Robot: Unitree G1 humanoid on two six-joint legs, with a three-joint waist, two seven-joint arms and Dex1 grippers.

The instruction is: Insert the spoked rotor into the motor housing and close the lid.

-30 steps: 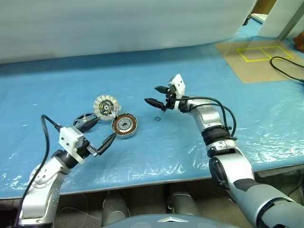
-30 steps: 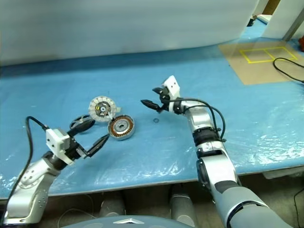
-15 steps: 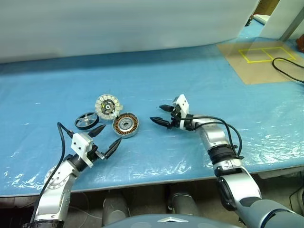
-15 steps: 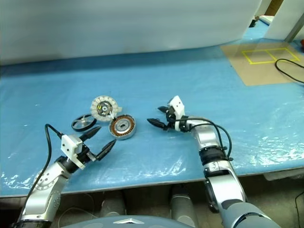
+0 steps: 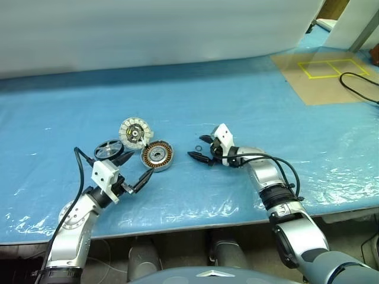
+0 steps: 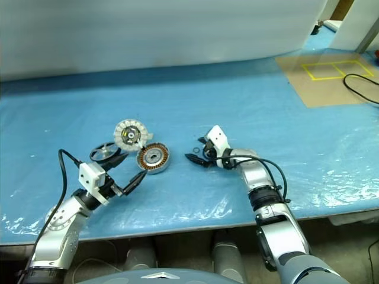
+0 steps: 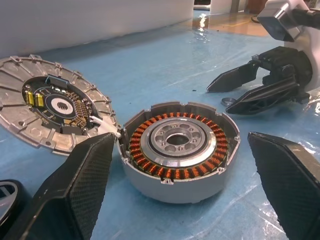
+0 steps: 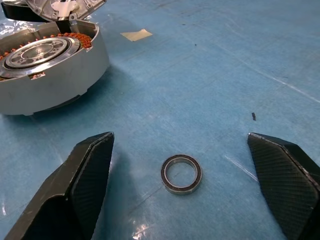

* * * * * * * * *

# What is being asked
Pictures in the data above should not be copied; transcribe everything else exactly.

# Answer section
Robot: Unitree G1 humanoid on two six-joint legs, with a three-joint waist, two seven-joint arms and Dex1 grippers.

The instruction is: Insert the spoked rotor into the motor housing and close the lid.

-30 steps: 
-30 steps: 
-15 steps: 
-15 steps: 
+0 steps: 
+0 steps: 
+0 steps: 
+0 steps: 

With this, the answer is finished.